Tuesday, August 13, 2013
Section 230 weakening could get personal for me, but "battle" is just beginning
Debate on Section 230, particularly the proposal by
states to remove the immunity to downstream liability specified in state laws,
will heat up this fall, probably quickly.
And inevitably the point will come up that one of the main casualties of
weakening Section 230 could be self-publishing, especially when done for “vanity”
or “fame” purposes and when it doesn’t pay its own way.
There was an industry called “subsidy” publication
in the books business in pre-Internet days, but for the most part it was
expensive, impractical for new authors, and did not have a good
reputation.
In the Internet age, the counterpart is called “user
generated content”, and apparently its contribution to the bottom line of
Silicon Valley is considerable. But it
doesn’t make much money for the writers as it does for the companies. Advertisers apparently find that it provides
an effective way to reach consumers, maybe more effective than traditional broadcast
and print media. So, of course, many jobs and a lot of shareholder value is in
the balance. In the meantime, steady jobs
in legacy media get harder to keep. This
isn’t just about piracy. As we learned
from the SOPA debate, it’s about new forms of no-cost competition, and a
culture that values other things besides financial competitiveness which, in
our system, you really need to be able to take care of “real” other people
(like in families).
The First Amendment does protect “most” individual
speech, but does it protect a “right” to low-cost global distribution of the
speech? That question became relevant
once the Web 1.0 environment established before 2000 showed that previously
unknown people could become “famous” with original content through free search
engine exposure. Previously (at least
before the mid 1990’s), people had to go through competitive hoops to “get
published” in a meaningful way.
But was
the “right” to “free” distribution guaranteed by the Bill of Rights? I can be facetious and suggest that the
question could be the subject of a “Reid.ing” or “Bill.ing” video. (You know who I mean! What in life is really free?) The Supreme Court weighed in indirectly on
these questions with the censorship portion of the CDA (Communications Decency
Act) in 1997, and then COPA in various opinions (2002, 2004, and finally the
district court trial settled in 2007).
The Court tended to accept the progressive position that it should be,
because otherwise moneyed, economically privileged interests could control what
is said publicly.
There is, however, in conservative thought, a
conjunction between “competitive success” (economically) and actually having
responsibility for others. There is some
validity to this intellectual nexus.
Once I had put my work out the way I did, “subsidizing”

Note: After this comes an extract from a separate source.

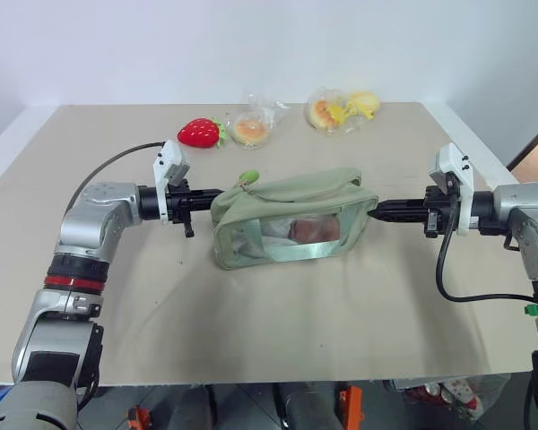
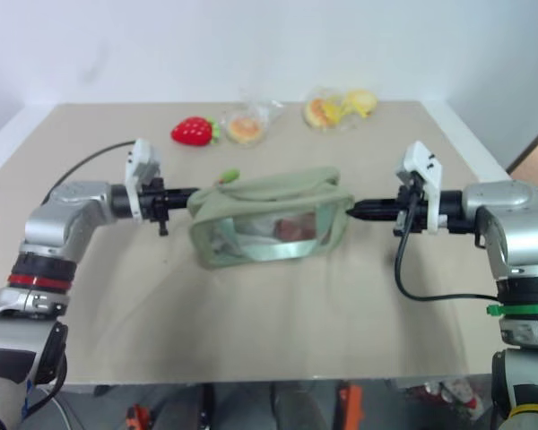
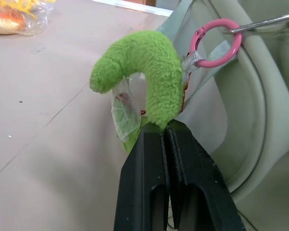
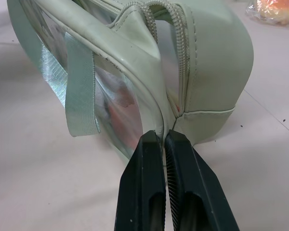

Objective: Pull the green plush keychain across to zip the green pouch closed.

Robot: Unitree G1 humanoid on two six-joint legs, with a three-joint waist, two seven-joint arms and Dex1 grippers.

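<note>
Left wrist view: left pincer (image 3: 164, 126) clamped on green plush keychain (image 3: 147, 72) end
Right pincer (image 4: 164, 137): pinching green pouch (image 4: 216, 62) corner

Bare table (image 1: 251, 322) before pouch (image 1: 291, 219).

Head pair overhead; wrist views close-up.

- The green plush keychain (image 3: 151, 72) is soft and fuzzy.
- The green pouch (image 1: 291, 210) is smooth cloth with a shiny clear plastic window.
- The table (image 1: 278, 313) looks matt.
</note>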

it with my own other resources, rather than expecting it to sell on its own, I
started getting pressure in various ways.
One has been recent pressure from publishers to actually prove I can
sell it (old as the books are) rather than just let people find it (It was still common, fifteen years ago, for
people to set up very simple websites to sell books and try to get people to
pay. I went the other way, offering the
books free online in HTML for people who wanted to see it but didn’t want to
pay. ) I’ve also gotten a lot of
pressure to become involved in other parties’s personal matters to prove I can “take
care of people”, participation that would have been completely unwelcome two
decades ago. Maybe self-publishing is
like having babies. It creates a
presumption that you are accountable for others.
Having done “what I did”, there is no going back,
lifetime. I cannot simply give it up and
join one specific cause because that cause addresses real human needs, real and
valid as they are for some people. I
cannot peddle or solicit for “other people’s causes”, however worthy. Yet I understand the implications of that
statement. Society used to be predicated
on people’s being willing to be approached by others to buy things. Commissions were important. Sales culture was part of a larger social structure
where people were capable of working together and of showing solidarity against
common dangers or enemies. Even libertarians like Charles Murray have written
about the loss of “social capital” and eusociality among many people, as the
culture has turned hyperindividualistic for so many people, to the point that
it’s only “my message” in the media that matters, even to the point that popularity
no longer matters.
I do have concerns about the “sustainability” of the
presence that I have built up over the years, for a variety of reasons, but
Section 230 issues certainly could become a big deal for me personally. I’ll be giving more narratives about what
strategies I intend as I approach publishing another book. But “imagine” the message that seems to be “sent”
to someone in my potential situation. It
is something like this. Earn “the privilege of being listened to” by providing
for others first. That loops back to the
reality that I led the life I did, which was productive in its own way, without
ever experiencing even “normal” personal jealousies, because approaching
relationships in a conventional way (heterosexual dating leading to family and
children) as humiliating, because I was non-competitive physically. And I came to have a curious, paradoxical psychological
investment in the “moral” interpretation of people (like me) who weren’t “making
the team” in a conventionally competitive manner.